2. Run Eliza Framework from ProtoLinkai

This method involves running the Eliza Framework as a separate background process alongside ProtoLinkAI.

Steps:

  1. Start Eliza Framework: bash src/ProtoLinkai/tools/eliza/scripts/run.sh

  2. Monitor Eliza Processes: bash src/ProtoLinkai/tools/eliza/scripts/monitor.sh

  3. Configure MCPAgentAI to Use Eliza Agent: In your Python code, add Eliza Agent to the MultiToolAgent:

    from ProtoLink.core.multi_tool_agent import MultiToolAgent
    from ProtoLink.tools.eliza_agent import eliza_agent
    
    multi_tool_agent = MultiToolAgent([
       # ... other agents
       eliza_agent
    ])
    

Tutorial: Selecting Specific Tools

You can configure ProtoLink to run only certain tools by modifying the agent configuration in your server or by updating the server.py file to only load desired agents.

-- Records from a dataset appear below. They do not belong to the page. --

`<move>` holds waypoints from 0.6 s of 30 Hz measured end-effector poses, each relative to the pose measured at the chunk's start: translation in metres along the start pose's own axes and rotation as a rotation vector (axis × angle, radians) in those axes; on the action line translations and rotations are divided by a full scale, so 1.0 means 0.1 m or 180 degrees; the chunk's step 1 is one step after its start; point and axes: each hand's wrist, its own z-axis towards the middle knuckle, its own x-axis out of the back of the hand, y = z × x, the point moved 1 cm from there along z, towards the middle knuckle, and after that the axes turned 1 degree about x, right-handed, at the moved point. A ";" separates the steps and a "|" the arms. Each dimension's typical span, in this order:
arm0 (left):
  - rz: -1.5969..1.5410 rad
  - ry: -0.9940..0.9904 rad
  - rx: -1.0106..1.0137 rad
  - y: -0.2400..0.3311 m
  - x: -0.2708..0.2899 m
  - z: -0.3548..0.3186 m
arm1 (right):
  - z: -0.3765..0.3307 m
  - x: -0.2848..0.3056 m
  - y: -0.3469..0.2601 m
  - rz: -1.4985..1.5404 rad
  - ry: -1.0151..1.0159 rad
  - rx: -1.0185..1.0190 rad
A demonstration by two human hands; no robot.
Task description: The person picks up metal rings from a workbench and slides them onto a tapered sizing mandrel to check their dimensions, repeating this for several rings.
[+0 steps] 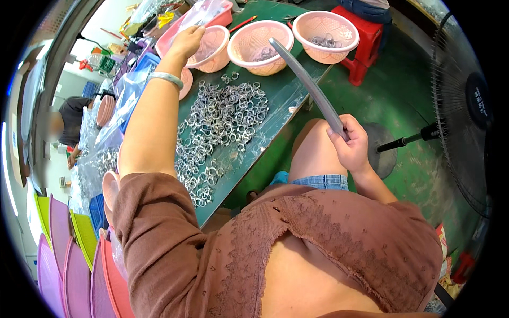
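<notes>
My right hand (pixel 351 143) is closed around the lower end of a long grey bar (pixel 313 93), which slants up and left past the table edge. Far forward on the left, my left hand (pixel 185 42) reaches over the rim of a pink basket (pixel 212 61). Its fingers are bent together, and anything between them is too small to make out. A clear plastic bag (pixel 204 11) lies just beyond those fingers. Below, many silver metal rings (pixel 225 114) are spread in a loose heap on the green table (pixel 278 114).
Two more pink baskets, one in the middle (pixel 244 45) and one at right (pixel 342 32), hold small grey pieces. A red pencil (pixel 243 24) lies behind them. A red stool (pixel 363 50) and a black fan (pixel 466 106) stand right. Colourful baskets (pixel 74 265) stack lower left; another person (pixel 71 122) is beyond.
</notes>
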 end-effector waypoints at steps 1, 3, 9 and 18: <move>-0.0176 -0.0092 0.0019 -0.06 0.03 -0.06 | 0.00 -0.04 -0.01 -0.0022 -0.0033 0.0040; -0.0278 -0.0060 -0.0160 -0.16 0.06 -0.21 | 0.00 -0.11 -0.03 0.0040 -0.0103 0.0057; 0.0725 -0.0850 -0.0215 -0.11 -0.22 -1.08 | -0.04 -0.27 -0.07 -0.0014 -0.0336 0.0167; 0.0748 -0.0680 0.0056 -0.27 -0.62 -1.38 | -0.05 -0.46 -0.14 -0.0168 -0.0526 0.0148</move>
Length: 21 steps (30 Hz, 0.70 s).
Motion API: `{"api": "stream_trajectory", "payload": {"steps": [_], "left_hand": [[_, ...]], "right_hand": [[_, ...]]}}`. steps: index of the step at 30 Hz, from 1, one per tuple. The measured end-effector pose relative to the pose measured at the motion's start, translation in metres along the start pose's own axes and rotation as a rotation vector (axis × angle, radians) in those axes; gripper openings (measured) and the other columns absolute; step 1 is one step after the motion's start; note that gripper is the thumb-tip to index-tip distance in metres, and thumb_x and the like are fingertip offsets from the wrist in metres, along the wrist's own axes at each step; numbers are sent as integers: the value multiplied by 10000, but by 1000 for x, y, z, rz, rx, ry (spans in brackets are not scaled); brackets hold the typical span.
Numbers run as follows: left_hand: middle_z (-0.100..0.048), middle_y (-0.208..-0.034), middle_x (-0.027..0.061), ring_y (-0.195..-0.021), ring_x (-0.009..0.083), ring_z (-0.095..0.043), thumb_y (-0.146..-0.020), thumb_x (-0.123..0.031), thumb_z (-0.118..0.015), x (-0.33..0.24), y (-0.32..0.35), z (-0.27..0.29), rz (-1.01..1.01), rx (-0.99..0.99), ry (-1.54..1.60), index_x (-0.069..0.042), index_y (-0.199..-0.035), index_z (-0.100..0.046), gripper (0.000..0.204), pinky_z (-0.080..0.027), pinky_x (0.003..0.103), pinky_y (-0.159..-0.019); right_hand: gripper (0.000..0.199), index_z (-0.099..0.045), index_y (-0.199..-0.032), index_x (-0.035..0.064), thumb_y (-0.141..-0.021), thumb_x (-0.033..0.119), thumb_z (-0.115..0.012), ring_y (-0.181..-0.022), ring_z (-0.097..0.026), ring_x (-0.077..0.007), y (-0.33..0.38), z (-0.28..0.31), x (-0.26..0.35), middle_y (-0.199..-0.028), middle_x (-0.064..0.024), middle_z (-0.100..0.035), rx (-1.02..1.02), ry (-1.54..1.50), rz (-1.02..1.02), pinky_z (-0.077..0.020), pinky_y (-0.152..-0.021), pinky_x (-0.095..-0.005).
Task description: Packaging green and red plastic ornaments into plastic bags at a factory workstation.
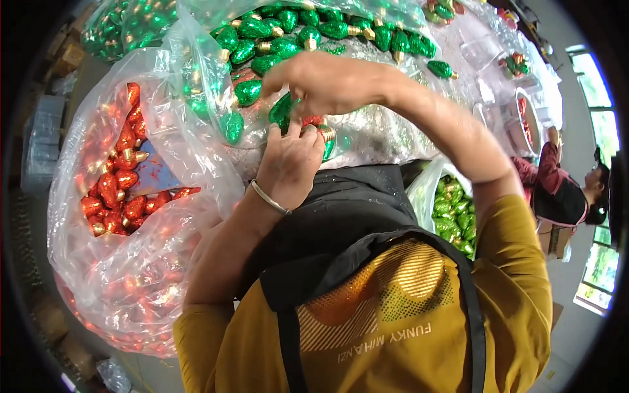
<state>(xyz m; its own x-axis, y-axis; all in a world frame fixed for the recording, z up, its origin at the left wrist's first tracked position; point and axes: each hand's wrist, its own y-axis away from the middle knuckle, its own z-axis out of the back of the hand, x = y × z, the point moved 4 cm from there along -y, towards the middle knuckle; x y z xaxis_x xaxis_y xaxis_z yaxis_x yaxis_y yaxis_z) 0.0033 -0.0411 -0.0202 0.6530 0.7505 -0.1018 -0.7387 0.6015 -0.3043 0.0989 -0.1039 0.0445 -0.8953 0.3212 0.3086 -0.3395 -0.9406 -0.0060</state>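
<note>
My left hand [292,160], with a bracelet at its wrist, is closed round a small bunch of glittery bulb ornaments at the table's near edge. A green bulb ornament [280,112] shows above its fingertips. Beside the fingers are a red bulb ornament [313,120], a gold ribbed cap [326,133] and another green piece [328,150]. Arched just above them, my right hand [327,82] has its fingers pointing down at the bunch. Motion smears those fingers, and whether they grip anything cannot be made out. More green bulb ornaments [247,93] lie close by on the plastic-covered table.
At my left stands a large clear plastic bag [85,262] of red bulb ornaments [111,190]. Green bulbs [334,29] heap along the far side. A bag of light-green bulbs [452,216] sits by my right elbow. A round tub [527,121] and another person [563,183] are farther right.
</note>
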Motion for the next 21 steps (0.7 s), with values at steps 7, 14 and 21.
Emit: {"api": "stream_trajectory", "payload": {"steps": [7,14,21], "left_hand": [[-589,-929,99,-993,294,-549,-736,-178,-639,2,-5,-6,74,150,46,-53,-974,-611,270,-400,413,-767],[-571,-912,90,-1024,301,-540,-728,-216,-684,0,-11,-3,47,157,3,-67,-959,-602,287,-405,405,-769],[-571,-893,96,-1007,284,-557,-725,-211,-689,-1,-18,-2,15,257,19,-65,-933,-601,270,-420,410,-765]], "right_hand": [[287,-566,-1036,-2,-883,241,-568,-780,-615,-403,13,-36,-17,-861,-198,-633,-189,-183,-405,-500,-652,-439],[277,-481,-1066,-24,-856,137,-564,-818,-597,-379,45,-18,-37,-965,-178,-561,-152,-365,-164,-484,-697,-446],[186,-536,-869,-17,-738,100,-598,-764,-616,-355,32,-32,-28,-874,-179,-566,-343,49,-76,-498,-640,-433]]}}
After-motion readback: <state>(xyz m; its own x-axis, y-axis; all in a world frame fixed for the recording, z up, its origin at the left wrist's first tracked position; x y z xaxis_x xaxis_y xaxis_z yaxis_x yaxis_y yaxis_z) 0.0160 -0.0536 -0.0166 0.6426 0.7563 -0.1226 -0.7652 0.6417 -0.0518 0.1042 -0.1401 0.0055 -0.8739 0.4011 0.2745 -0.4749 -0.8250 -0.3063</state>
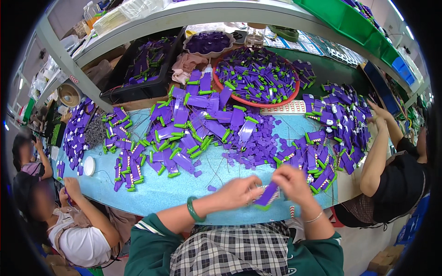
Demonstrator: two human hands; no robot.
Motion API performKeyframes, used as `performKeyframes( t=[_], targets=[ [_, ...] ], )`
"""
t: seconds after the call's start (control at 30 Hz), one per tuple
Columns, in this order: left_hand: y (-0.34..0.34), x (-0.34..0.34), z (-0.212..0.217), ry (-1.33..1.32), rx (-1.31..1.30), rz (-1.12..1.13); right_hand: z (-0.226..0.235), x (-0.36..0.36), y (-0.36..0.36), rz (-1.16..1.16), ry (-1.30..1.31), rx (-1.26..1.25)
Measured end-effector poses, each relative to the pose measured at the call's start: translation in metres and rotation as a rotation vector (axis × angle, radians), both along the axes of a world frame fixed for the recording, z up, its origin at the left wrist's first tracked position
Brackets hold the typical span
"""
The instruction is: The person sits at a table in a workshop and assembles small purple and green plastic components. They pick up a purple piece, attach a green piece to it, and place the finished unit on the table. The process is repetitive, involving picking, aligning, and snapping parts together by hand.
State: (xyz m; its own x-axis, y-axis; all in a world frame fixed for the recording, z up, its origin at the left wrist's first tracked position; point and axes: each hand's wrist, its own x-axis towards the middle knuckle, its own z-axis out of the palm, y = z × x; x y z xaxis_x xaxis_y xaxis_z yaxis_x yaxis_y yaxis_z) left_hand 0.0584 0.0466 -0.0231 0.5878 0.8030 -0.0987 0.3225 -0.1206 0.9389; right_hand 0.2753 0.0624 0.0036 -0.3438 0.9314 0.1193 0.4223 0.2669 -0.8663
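Note:
Above the near edge of the table, a purple plastic piece with a green end (267, 195) hangs tilted from my right hand (292, 181), whose thumb and fingers pinch its upper end. My left hand (237, 192) is beside it on the left, fingertips drawn together close to the piece. Blur hides what those fingertips hold, if anything. Just beyond my hands lies a heap of small flat purple parts (255, 142). Farther left spreads a pile of larger purple pieces with green ends (184, 124). Another such pile (317, 161) lies right of my right hand.
A red-rimmed round basket (298, 87) holds many purple and green pieces at the back. Beside it stand a scalloped bowl (209, 51) and a black crate (172, 60). A shelf (184, 16) crosses overhead. Co-workers sit left (80, 239) and right (391, 184).

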Motion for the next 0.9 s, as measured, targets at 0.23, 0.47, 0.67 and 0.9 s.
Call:
performKeyframes(
  t=[0.23, 0.47, 0.67, 0.9],
  targets=[
    [0.102, 0.01, 0.04, 0.801, 0.635, 0.261, 0.041, 0.036, 0.013, -0.292, -0.652, 0.561],
    [0.115, 0.008, 0.01, 0.961, 0.759, 0.255, -0.018, -0.026, -0.037, 0.19, -0.438, 0.409],
    [0.064, -0.046, 0.063, 0.044, 0.502, 0.487, -0.035, -0.054, -0.039, 0.183, -0.391, 0.407],
    [-0.007, -0.075, 0.065, -0.853, -0.278, 0.491, -0.044, -0.062, -0.035, 0.168, -0.504, 0.324]
  ],
)
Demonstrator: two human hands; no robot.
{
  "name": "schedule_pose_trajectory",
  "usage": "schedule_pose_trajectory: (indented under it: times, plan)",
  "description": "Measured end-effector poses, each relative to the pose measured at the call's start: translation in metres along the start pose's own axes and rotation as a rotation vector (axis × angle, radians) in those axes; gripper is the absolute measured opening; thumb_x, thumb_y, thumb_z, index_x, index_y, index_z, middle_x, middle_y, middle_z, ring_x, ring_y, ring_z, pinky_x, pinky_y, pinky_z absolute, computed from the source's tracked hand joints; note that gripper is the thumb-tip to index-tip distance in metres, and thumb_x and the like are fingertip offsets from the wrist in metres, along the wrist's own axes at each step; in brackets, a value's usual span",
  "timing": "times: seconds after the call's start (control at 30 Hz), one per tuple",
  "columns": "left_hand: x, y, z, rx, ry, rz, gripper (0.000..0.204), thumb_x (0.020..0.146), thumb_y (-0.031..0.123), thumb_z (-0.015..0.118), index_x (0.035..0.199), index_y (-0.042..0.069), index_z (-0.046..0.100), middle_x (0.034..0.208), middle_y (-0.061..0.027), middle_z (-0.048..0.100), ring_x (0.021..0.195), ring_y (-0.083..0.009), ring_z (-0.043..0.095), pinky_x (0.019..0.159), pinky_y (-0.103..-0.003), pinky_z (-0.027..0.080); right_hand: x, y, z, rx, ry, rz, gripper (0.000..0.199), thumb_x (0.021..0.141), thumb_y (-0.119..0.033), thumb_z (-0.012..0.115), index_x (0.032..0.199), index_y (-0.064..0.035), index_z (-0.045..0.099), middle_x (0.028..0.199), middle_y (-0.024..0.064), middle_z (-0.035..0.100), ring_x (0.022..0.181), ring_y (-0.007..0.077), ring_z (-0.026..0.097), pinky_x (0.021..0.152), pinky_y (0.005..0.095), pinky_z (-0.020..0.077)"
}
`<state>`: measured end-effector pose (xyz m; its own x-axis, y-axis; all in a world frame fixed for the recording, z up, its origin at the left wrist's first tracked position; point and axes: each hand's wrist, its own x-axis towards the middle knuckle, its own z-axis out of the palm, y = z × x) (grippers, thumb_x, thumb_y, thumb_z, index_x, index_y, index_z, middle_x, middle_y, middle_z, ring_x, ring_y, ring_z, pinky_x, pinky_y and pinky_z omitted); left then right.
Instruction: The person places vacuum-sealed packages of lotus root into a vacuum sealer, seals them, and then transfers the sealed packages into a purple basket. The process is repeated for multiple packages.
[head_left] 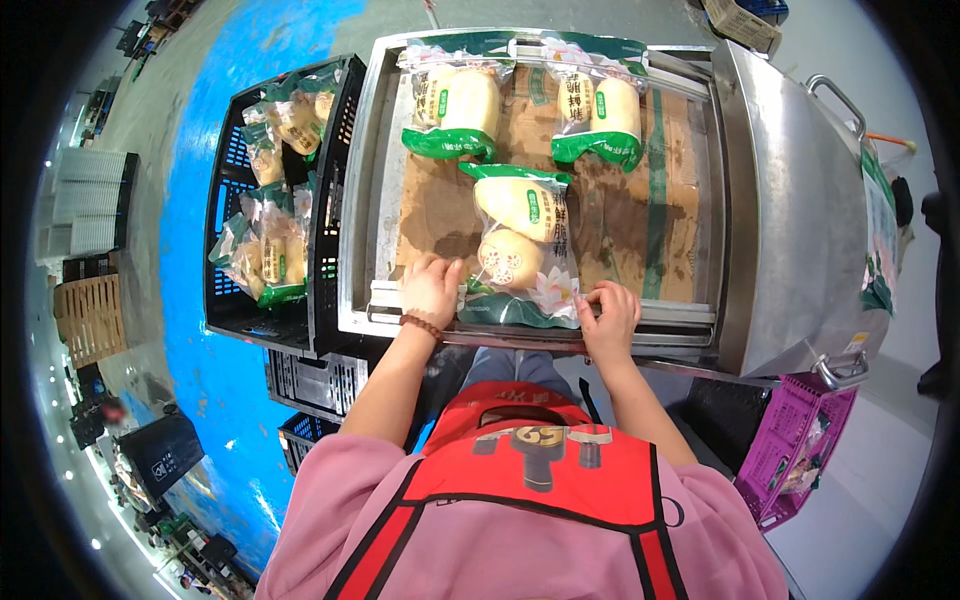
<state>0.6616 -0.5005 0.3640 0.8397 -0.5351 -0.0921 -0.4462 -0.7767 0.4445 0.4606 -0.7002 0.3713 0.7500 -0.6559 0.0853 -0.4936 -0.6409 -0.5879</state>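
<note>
At centre frame, my right grip (612,312) pinches the root bag (518,212) near its lower right corner, while my left grip (431,291), closure I cannot tell, flanks the other, seemingly so its green end lies flat over the metal rail (672,313).

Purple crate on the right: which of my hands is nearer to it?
Your right hand. It is by the front bag's lower right corner, with the purple crate lower and to its right. Your left hand is by that bag's lower left side, farther away.
</note>
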Motion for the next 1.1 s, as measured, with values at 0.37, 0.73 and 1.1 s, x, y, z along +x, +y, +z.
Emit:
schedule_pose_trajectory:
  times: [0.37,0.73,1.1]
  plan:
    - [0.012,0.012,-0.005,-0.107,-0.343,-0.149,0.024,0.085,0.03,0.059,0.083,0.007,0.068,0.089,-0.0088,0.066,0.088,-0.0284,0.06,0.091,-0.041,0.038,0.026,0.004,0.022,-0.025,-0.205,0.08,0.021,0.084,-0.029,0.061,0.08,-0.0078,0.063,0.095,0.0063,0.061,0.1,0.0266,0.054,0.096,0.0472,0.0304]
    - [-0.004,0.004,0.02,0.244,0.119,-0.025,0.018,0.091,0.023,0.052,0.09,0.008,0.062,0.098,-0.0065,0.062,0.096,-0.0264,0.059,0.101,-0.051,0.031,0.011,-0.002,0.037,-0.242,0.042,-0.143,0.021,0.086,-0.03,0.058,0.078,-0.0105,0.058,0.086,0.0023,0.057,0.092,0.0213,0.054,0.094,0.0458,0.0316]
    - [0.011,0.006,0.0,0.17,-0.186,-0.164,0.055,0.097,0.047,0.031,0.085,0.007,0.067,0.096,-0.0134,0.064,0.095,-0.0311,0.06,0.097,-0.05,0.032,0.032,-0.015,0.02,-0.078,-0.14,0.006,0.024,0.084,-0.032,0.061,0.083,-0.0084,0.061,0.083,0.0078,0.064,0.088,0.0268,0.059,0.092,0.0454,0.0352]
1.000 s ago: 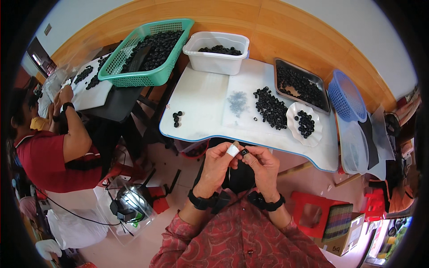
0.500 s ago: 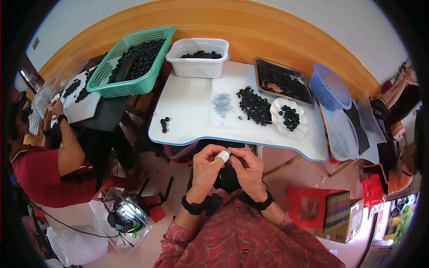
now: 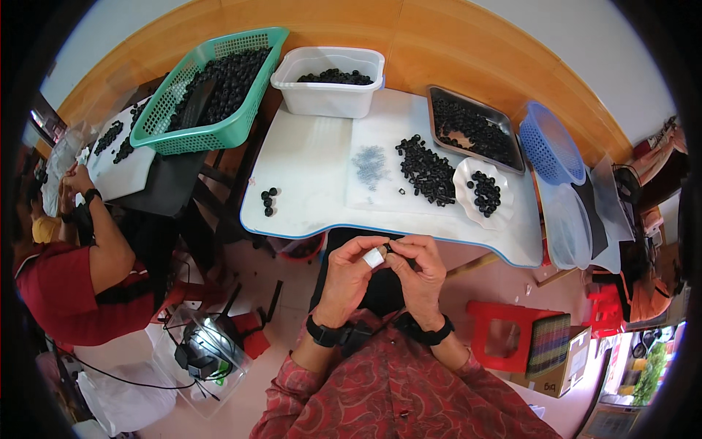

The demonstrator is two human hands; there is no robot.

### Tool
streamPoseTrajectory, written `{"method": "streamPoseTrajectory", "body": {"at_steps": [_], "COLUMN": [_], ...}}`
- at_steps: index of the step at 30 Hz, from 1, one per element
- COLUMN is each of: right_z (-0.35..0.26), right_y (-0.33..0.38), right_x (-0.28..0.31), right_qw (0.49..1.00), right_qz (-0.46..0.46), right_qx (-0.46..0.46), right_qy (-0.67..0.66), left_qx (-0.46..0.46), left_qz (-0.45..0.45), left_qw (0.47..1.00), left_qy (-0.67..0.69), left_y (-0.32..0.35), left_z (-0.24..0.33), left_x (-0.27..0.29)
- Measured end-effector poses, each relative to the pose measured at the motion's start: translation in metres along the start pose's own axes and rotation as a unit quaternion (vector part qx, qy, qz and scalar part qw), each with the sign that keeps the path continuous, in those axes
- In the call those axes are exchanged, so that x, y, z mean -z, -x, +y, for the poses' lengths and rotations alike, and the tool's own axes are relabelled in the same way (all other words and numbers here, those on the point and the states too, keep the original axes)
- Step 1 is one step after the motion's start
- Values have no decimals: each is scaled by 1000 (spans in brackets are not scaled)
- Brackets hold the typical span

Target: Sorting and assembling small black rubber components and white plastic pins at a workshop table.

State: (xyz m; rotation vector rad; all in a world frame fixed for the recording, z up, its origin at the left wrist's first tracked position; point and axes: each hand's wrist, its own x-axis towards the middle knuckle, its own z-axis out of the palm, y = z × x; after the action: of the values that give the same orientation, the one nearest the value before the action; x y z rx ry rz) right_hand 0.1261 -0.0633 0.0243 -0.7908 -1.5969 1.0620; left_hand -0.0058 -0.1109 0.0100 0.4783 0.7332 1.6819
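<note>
Both hands meet just below the near edge of the white table (image 3: pixel 314 183), fingertips pinched together. Left hand (image 3: pixel 349 276) has a white wrap on one fingertip and closes on a small black part (image 3: pixel 389 249); right hand (image 3: pixel 420 272) grips the same part from the other side. What kind of part it is stays too small to tell, and fingers cover most of it. Each wrist wears a black band.

On the table straight ahead lies a loose heap of black ring-shaped parts (image 3: pixel 428 170) on a pale sheet, with a faint patch of tiny grey pieces (image 3: pixel 371 164) beside it to the left. Just right of the heap, a scalloped white dish (image 3: pixel 482 192) holds more black parts. Behind it a dark metal tray (image 3: pixel 474 132) is filled with them. A white plastic tub (image 3: pixel 329 91) at the far edge has a shallow layer of the same parts. A few black parts (image 3: pixel 268 200) sit alone near the table's left edge.

Further left, a green mesh basket (image 3: pixel 208 91) is heaped with black parts. At the right, a blue mesh basket (image 3: pixel 550 143) stands tilted; its inside cannot be seen clearly.

A person in a red shirt (image 3: pixel 69 285) sits at the left, partly cut off by the picture's rim, hands raised.
</note>
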Motion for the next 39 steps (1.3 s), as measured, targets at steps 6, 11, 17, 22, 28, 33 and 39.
{"method": "streamPoseTrajectory", "body": {"at_steps": [6,11,17,22,28,33,39], "right_z": [4,8,6,19,30,26,32], "right_y": [-6,-12,-23,-22,-28,-36,-51], "right_x": [-4,-7,-6,-9,-15,-15,-5], "right_qw": [999,999,988,987,985,989,986], "right_qz": [-11,2,-34,-30,-40,-57,-90], "right_qx": [-27,-40,57,51,36,-9,18], "right_qy": [24,-6,142,148,163,133,141], "left_qx": [17,22,37,43,30,66,87], "left_qz": [10,10,23,31,42,57,52], "left_qw": [998,997,997,999,999,995,991], "left_qy": [52,71,68,-5,9,45,86], "left_y": [-10,-19,-25,-29,-38,-43,-48], "left_z": [-5,-10,-15,-14,-18,-18,-17], "left_x": [10,12,19,20,29,33,39]}}
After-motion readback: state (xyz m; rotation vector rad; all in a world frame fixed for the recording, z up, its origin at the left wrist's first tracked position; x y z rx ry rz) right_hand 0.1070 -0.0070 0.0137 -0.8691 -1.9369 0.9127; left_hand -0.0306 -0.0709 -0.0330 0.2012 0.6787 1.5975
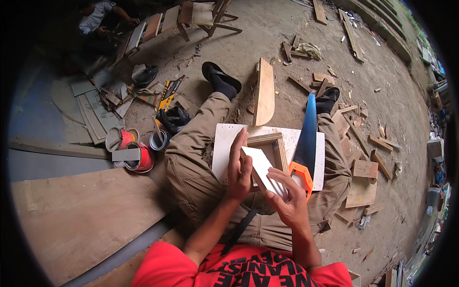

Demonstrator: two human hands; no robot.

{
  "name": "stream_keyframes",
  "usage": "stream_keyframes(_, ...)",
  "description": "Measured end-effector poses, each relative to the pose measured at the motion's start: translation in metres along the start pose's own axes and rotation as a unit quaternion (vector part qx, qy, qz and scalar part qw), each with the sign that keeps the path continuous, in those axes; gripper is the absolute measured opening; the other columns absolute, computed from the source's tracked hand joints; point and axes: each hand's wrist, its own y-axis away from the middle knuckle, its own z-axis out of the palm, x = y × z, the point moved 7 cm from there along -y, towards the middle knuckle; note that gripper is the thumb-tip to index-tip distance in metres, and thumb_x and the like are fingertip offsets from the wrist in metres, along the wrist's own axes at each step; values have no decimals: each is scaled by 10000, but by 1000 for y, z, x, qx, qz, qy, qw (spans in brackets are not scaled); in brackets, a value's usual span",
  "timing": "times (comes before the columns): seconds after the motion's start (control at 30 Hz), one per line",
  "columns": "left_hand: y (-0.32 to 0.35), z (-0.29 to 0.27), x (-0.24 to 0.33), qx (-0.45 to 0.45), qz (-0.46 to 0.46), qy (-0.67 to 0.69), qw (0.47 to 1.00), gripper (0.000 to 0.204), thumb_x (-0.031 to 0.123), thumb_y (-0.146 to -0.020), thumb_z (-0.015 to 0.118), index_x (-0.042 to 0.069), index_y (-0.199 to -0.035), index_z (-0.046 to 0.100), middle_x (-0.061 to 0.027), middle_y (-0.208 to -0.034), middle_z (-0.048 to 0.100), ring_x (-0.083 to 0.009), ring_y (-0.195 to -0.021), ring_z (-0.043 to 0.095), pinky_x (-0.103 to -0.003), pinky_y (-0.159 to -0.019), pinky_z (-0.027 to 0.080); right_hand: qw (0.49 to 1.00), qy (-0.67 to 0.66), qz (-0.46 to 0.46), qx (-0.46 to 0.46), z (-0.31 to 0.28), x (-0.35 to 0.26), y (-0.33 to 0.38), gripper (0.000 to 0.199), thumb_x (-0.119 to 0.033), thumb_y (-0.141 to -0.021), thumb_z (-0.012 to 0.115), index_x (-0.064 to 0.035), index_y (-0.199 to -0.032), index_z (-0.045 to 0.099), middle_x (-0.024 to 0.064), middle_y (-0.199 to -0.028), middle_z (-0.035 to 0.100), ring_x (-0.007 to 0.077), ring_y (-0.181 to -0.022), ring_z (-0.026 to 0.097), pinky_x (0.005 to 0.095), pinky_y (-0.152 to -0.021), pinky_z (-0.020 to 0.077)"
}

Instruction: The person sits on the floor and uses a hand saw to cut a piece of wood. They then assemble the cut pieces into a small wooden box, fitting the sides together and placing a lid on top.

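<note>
Between my hands is a small stack of white-faced wooden pieces [259, 165], tilted above my lap. My left hand [239, 167] presses along the stack's left side, fingers straight and thumb up. On the right side, my right hand [290, 198] grips the near end, with fingers over the top. Beneath them, a plywood frame [280, 149] rests on a white board [224, 138] across my legs; the stack hides part of it. A handsaw with a blue blade [307, 131] and orange handle lies at the board's right side, next to my right hand.
A curved-end plank [264, 93] stands beyond the board. Red paint cans [141, 160], a blue-grey can [158, 139] and a black bag [173, 118] are at left. Plywood [86, 210] lies near left. Wood offcuts [366, 169] litter the right. Another person [98, 21] sits far left.
</note>
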Motion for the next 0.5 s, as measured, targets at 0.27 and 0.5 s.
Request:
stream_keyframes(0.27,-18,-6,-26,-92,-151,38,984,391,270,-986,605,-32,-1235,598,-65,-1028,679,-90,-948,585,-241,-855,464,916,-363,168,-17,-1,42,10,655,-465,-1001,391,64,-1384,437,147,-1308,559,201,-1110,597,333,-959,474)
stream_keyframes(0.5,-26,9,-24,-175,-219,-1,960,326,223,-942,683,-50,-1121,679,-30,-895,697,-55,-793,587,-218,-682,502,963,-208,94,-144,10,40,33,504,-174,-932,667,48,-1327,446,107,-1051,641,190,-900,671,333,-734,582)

For example:

from ProtoLinkai.tools.time_agent import TimeAgent
from ProtoLinkai.tools.weather_agent import WeatherAgent
from ProtoLinkai.core.multi_tool_agent import MultiToolAgent

multi_tool_agent = MultiToolAgent([
    TimeAgent(),
    WeatherAgent()
])
This setup will only enable **Time** and **Weather** tools.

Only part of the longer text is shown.